# DJ for $800 and under



## L3ONNOEL (May 29, 2012)

Im still looking for a bike, thats not a single speed and has similar specs to these and under $800. These are from the Avanti Derelikt type 3 2008 which is $799

Frame: ADT 7005 FT Alloy w/ Adjustable Disc Dropouts
Fork: Marzocchi Dirt Jump 3, 100mm travel, 20mm Thru Axle
Front Derailleur: FSA Gravity Guide
Rear Derailleur: SRAM X-7
Brake Levers: Avid Juicy-3 Hydraulic Disc
Shifters: SRAM X7 Trigger 9 Speed w/ Shimano Outer Casing
Crankset: Truvativ Ruktion 1.0 w/ 36T Chainring, Galvanized Colour
Brakes: Avid Juicy-3 Hydraulic Disc
Hubs: Alloy Sealed Bearing 6-Bolt Disc, 20mm Thru Axle Front, Ano Colour
Cassette: SRAM PG-950 11-32T 9-Speed
Handlebar: Truvativ Hussefelt Riser 31.8mm, White Colour
Grips: Dual Density ABD w/ Flange
Handlebar Stem: Truvativ Hussefelt 31.8mm, Galvanized Colour
Pedals: Alloy Platform w/ Repl Pins & Scratch plate, Sealed Bearings
Rims/Wheel Set: Sun Ditch Witch
Spokes: DT Stainless Steel
Tyres: Kenda Krad 2.3
Saddle: ABD Slim-Lite
Seat Post: Alloy Micro Adjust 31.6mm
Bottom Bracket: Truvativ Howitzer Splined
Headset: FPD STS-2K Ahead 1-1/8" w/ Avanti Top Cap, Anodized Colour
Chain: Shimano HG53
Sizes: Short/Long


----------



## Endothermic Cavewalker (Sep 6, 2010)

Take a look over here Mountain bike news, photos, videos and events - Pinkbike under the buy and sell. You will find a nicer used bike for $800 or less then you would looking for a new bike.


----------



## L3ONNOEL (May 29, 2012)

Thanks, i had a look but sadly they don't have much in Australia


----------



## cmc4130 (Jan 30, 2008)

L3ONNOEL said:


> Thanks, i had a look but sadly they don't have much in Australia


So what happened? That Avanti is not available either? Or you just want to compare to other bikes?

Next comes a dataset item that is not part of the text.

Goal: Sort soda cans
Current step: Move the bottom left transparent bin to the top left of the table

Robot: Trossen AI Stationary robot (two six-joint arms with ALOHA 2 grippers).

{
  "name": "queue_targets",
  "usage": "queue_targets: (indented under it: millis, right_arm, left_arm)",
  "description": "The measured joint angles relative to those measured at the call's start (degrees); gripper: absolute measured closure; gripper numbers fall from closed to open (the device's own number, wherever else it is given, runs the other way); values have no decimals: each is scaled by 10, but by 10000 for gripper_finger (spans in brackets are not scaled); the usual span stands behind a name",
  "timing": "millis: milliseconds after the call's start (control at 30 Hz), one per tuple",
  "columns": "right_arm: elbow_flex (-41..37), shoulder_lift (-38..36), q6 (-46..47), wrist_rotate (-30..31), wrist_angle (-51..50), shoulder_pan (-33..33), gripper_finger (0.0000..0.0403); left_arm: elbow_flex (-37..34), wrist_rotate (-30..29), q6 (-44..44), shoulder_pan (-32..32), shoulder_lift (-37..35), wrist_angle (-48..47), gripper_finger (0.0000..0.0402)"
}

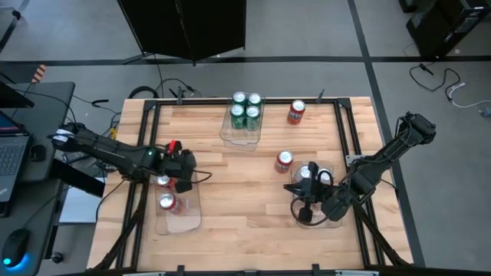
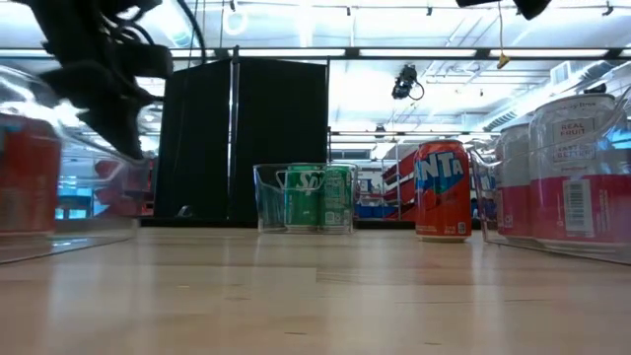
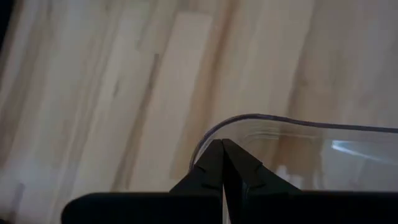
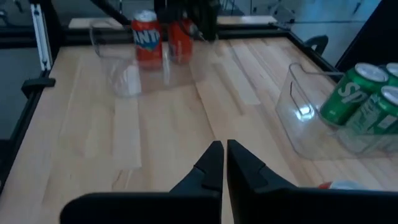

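Two red cans point(image 1: 296, 113) loose on wooden table point(image 1: 230, 199), grey floor point(image 1: 307, 31)

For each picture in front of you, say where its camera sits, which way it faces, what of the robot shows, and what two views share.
High: overhead, facing down; both arms, left gripper and right gripper shut.
Low: table height, facing across; one dark arm.
Left wrist: over a clear tray; own shut fingers.
Right wrist: faces across the table; own shut fingers.
Shared: high, low and right wrist views show the green cans.
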Motion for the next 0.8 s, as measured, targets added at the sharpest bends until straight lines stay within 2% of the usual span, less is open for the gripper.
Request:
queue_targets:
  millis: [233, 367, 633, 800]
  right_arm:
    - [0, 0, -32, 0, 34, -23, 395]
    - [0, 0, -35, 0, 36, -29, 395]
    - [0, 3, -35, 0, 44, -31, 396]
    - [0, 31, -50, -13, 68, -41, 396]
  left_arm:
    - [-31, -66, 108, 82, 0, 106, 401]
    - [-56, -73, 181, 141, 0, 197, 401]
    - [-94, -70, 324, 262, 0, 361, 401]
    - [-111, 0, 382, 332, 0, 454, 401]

You're basically not going to get a_ new_ good brand geared dirt jumper with quality fork and parts for under $800. You could get a used one though.

Here's the Trek Ticket, MSRP $1260:
Ticket Exchange - Trek Bicycle










2012 Giant STP -- $1600 approx
STP (2012) - Bikes | Giant Bicycles | United States









Comencal Absolut AL
ABSOLUT AL









Commencal Absolut AL Hardtail Bike 2012 | Buy Online | ChainReactionCycles.com


----------



## cmc4130 (Jan 30, 2008)

L3ONNOEL said:


> Thanks, i had a look but sadly they don't have much in Australia


how about this:
felt straight shot dirt jumper - Pinkbike


----------



## Endothermic Cavewalker (Sep 6, 2010)

The Giant STP cost that much in the U.S.?! $1459 here in Canada.


----------



## L3ONNOEL (May 29, 2012)

cmc4130 said:


> So what happened? That Avanti is not available either? Or you just want to compare to other bikes?
> 
> You're basically not going to get a_ new_ good brand geared dirt jumper with quality fork and parts for under $800. You could get a used one though.
> 
> ...


It's ok I found a giant stp0 2010 for $575


----------



## L3ONNOEL (May 29, 2012)

cmc4130 said:


> how about this:
> felt straight shot dirt jumper - Pinkbike


Thanks again but I live in Melbourne, so that's way to far. But I found a bike already DDDDD


----------



## *B* (Mar 17, 2007)

Endothermic Cavewalker said:


> The Giant STP cost that much in the U.S.?! $1459 here in Canada.


yup... they are not cheap. I paid $900 for my 2007 new. I really like my 2012 STP but it is pricey. 1600 is retail, you can get one for 1400 cash all day.... if ones available


----------



## L3ONNOEL (May 29, 2012)

Endothermic Cavewalker said:


> The Giant STP cost that much in the U.S.?! $1459 here in Canada.


Its second hand and from Australia if you are talking about the link i gave. I managed to get it cheaper now


----------



## cmc4130 (Jan 30, 2008)

L3ONNOEL said:


> Its second hand and from Australia if you are talking about the link i gave. I managed to get it cheaper now


did you notice that the FELT link i posted is in Australia ?


----------



## L3ONNOEL (May 29, 2012)

cmc4130 said:


> did you notice that the FELT link i posted is in Australia ?


The felt is from Hobart which is in Tasmania


----------



## Patrick16 (May 7, 2012)

I got myself the 08 Derelikt type 2 with a 2011 abd frame 2nd hand for $600 NZL, similar specs to what you were looking at in basically new condition so yeah I'd say go for 2nd hand but maybe check it out first and also tighten everything. Managed to snap the crank shaft off on mine because i didn't tighten it but was an easy fix.


----------



## L3ONNOEL (May 29, 2012)

Patrick16 said:


> I got myself the 08 Derelikt type 2 with a 2011 abd frame 2nd hand for $600 NZL, similar specs to what you were looking at in basically new condition so yeah I'd say go for 2nd hand but maybe check it out first and also tighten everything. Managed to snap the crank shaft off on mine because i didn't tighten it but was an easy fix.


Thats pretty sweer


----------